TASK: For every line below, restate it exactly and drop the images.
++++ SOURCE DATA
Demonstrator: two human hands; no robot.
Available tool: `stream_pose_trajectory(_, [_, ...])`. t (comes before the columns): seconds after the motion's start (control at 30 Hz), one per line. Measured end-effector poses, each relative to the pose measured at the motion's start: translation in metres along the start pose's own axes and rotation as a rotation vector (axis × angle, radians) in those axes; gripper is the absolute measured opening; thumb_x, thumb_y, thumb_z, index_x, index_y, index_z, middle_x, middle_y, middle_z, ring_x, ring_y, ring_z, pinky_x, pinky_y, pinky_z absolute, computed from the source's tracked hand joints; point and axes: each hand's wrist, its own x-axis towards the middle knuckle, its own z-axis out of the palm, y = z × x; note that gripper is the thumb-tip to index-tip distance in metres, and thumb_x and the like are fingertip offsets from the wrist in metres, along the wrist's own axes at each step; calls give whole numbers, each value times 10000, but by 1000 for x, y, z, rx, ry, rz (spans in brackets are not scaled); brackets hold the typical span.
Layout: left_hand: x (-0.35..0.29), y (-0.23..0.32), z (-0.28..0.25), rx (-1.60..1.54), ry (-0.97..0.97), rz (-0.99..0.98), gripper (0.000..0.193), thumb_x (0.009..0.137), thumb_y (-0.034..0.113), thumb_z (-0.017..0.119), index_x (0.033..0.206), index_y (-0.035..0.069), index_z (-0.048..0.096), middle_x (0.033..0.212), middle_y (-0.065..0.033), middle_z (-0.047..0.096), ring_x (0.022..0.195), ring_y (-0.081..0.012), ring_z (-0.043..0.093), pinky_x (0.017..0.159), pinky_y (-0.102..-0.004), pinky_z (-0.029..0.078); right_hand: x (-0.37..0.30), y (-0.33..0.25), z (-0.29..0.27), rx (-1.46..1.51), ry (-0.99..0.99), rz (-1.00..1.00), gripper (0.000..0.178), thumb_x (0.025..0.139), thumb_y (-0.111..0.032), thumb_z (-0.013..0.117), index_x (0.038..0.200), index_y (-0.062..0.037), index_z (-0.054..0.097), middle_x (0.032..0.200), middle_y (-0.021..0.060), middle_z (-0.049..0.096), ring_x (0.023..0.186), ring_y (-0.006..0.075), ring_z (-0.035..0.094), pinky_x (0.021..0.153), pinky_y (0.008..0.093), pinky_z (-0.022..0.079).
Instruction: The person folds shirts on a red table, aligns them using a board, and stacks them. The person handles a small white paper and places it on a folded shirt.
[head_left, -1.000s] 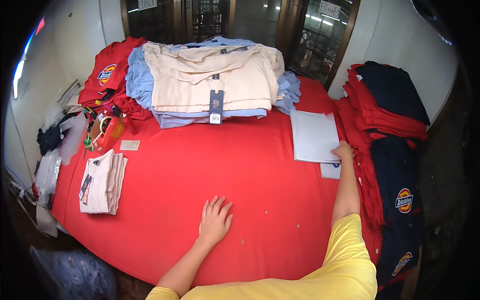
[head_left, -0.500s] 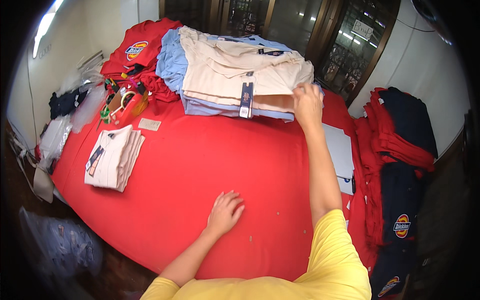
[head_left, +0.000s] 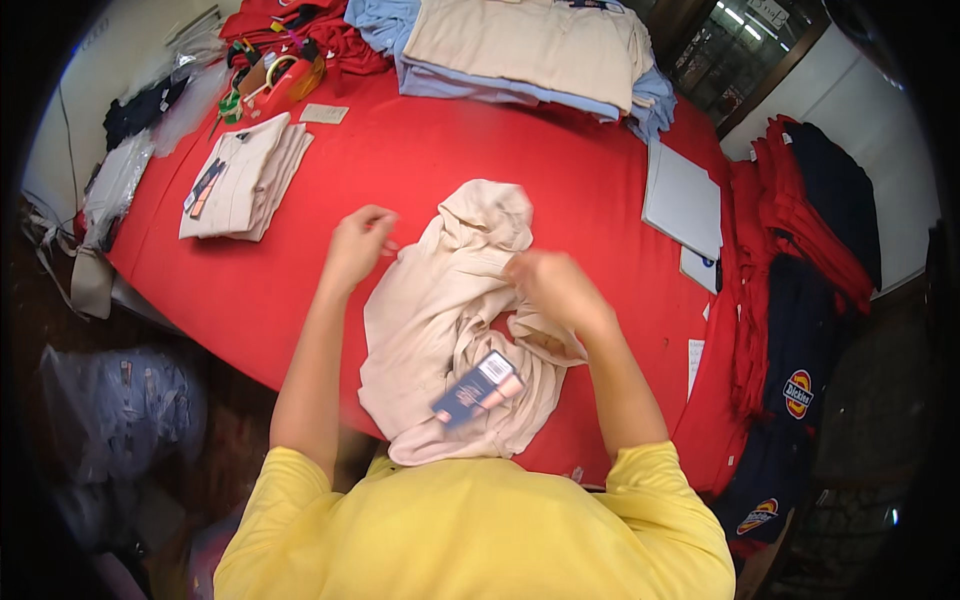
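Observation:
A crumpled cream shirt (head_left: 420, 310) lies on the red-covered table right in front of me, bunched up, with a dark blue and pink hang tag (head_left: 478, 390) on its near part. My right hand (head_left: 565, 290) is at the shirt's right side, slightly blurred, its fingers closed on the cloth. Just left of the shirt my left hand (head_left: 360, 245) hovers with thumb and fingers apart, holding nothing. Farther left sits a neat stack of folded cream shirts (head_left: 245, 180), tagged on top.
At the back lies a pile of cream and light blue garments (head_left: 530, 50). Scissors and tape fill a red holder (head_left: 275, 85) at the far left. White papers (head_left: 683, 200) lie on the right, beside stacked red and navy garments (head_left: 800, 330). Plastic-wrapped clothes (head_left: 130, 410) are low left.
A cream shirt has come off the back pile onto the table before me. My right hand has drawn back toward me, while my left has risen and moved left. The view has tipped downward.

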Motion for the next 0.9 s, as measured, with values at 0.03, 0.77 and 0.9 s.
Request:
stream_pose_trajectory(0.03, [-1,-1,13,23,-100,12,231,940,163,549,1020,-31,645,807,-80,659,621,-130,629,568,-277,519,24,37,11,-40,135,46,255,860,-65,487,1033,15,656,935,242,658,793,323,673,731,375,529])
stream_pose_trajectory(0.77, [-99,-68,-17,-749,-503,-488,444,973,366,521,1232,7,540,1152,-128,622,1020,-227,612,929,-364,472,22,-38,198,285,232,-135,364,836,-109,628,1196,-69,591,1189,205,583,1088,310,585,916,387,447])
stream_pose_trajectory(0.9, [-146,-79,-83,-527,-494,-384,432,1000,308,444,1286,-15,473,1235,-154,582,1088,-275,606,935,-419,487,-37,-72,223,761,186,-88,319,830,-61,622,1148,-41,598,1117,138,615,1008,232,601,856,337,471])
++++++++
PROBLEM SOLUTION:
Demonstrator: two human hands; no robot.
Available tool: `stream_pose_trajectory(_, [_, ...])`. t (comes before the columns): seconds after the motion's start (control at 30 Hz), one per line. Measured end-effector poses, each relative to the pose measured at the motion's start: translation in metres along the start pose's own axes and rotation as a rotation vector (axis × angle, radians) in those axes; gripper is the absolute measured opening; thumb_x, thumb_y, thumb_z, index_x, index_y, index_z, middle_x, middle_y, middle_z, ring_x, ring_y, ring_z, pinky_x, pinky_y, pinky_z absolute, computed from the source's tracked hand joints; point and axes: each hand's wrist, its own x-axis towards the middle knuckle, its own z-axis out of the palm, y = z × x; note that gripper is the thumb-tip to index-tip distance in metres, and thumb_x and the like are fingertip offsets from the wrist in metres, along the wrist's own axes at each step; calls give whole numbers, each value times 10000, but by 1000 for x, y, z, rx, ry, rz (spans in brackets are not scaled); brackets hold the typical span.
Layout: left_hand: x (-0.35..0.29), y (-0.23..0.32), z (-0.28..0.25), rx (-1.60..1.54), ry (-0.97..0.97), rz (-0.99..0.98), gripper (0.000..0.193), thumb_x (0.009..0.137), thumb_y (-0.034..0.113), thumb_z (-0.017..0.119), index_x (0.033..0.206), index_y (-0.035..0.069), index_z (-0.048..0.096), middle_x (0.033..0.212), middle_y (-0.065..0.033), middle_z (-0.047..0.096), ring_x (0.022..0.195), ring_y (-0.081..0.012), ring_z (-0.043..0.093), pinky_x (0.017..0.159), pinky_y (-0.102..-0.004), pinky_z (-0.029..0.078); right_hand: x (-0.37..0.30), y (-0.33..0.25), z (-0.29..0.27), rx (-1.46..1.51), ry (-0.99..0.99), rz (-1.00..1.00), gripper (0.000..0.178), thumb_x (0.025..0.139), thumb_y (-0.111..0.032), thumb_z (-0.013..0.117), index_x (0.038..0.200), index_y (-0.062..0.037), index_z (-0.054..0.097), middle_x (0.032..0.200), middle_y (-0.021..0.060), middle_z (-0.049..0.096), ring_x (0.023..0.186), ring_y (-0.006..0.075), ring_z (-0.035..0.094), pinky_x (0.021..0.153), pinky_y (0.008..0.093), pinky_z (-0.022..0.079).
Instruction: The person folds shirts on a red table, aligns them using a board, and stacks them. The person handles a small white paper and places it on a folded shirt.
[head_left, -1.000s] 
[head_left, -0.500s] 
[head_left, +0.000s] 
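Observation:
A crumpled cream shirt (head_left: 420, 310) lies on the red-covered table right in front of me, bunched up, with a dark blue and pink hang tag (head_left: 478, 390) on its near part. My right hand (head_left: 565, 290) is at the shirt's right side, slightly blurred, its fingers closed on the cloth. Just left of the shirt my left hand (head_left: 360, 245) hovers with thumb and fingers apart, holding nothing. Farther left sits a neat stack of folded cream shirts (head_left: 245, 180), tagged on top.
At the back lies a pile of cream and light blue garments (head_left: 530, 50). Scissors and tape fill a red holder (head_left: 275, 85) at the far left. White papers (head_left: 683, 200) lie on the right, beside stacked red and navy garments (head_left: 800, 330). Plastic-wrapped clothes (head_left: 130, 410) are low left.
A cream shirt has come off the back pile onto the table before me. My right hand has drawn back toward me, while my left has risen and moved left. The view has tipped downward.
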
Motion for the next 0.9 s, as measured, with values at 0.03, 0.77 and 0.9 s.
Request:
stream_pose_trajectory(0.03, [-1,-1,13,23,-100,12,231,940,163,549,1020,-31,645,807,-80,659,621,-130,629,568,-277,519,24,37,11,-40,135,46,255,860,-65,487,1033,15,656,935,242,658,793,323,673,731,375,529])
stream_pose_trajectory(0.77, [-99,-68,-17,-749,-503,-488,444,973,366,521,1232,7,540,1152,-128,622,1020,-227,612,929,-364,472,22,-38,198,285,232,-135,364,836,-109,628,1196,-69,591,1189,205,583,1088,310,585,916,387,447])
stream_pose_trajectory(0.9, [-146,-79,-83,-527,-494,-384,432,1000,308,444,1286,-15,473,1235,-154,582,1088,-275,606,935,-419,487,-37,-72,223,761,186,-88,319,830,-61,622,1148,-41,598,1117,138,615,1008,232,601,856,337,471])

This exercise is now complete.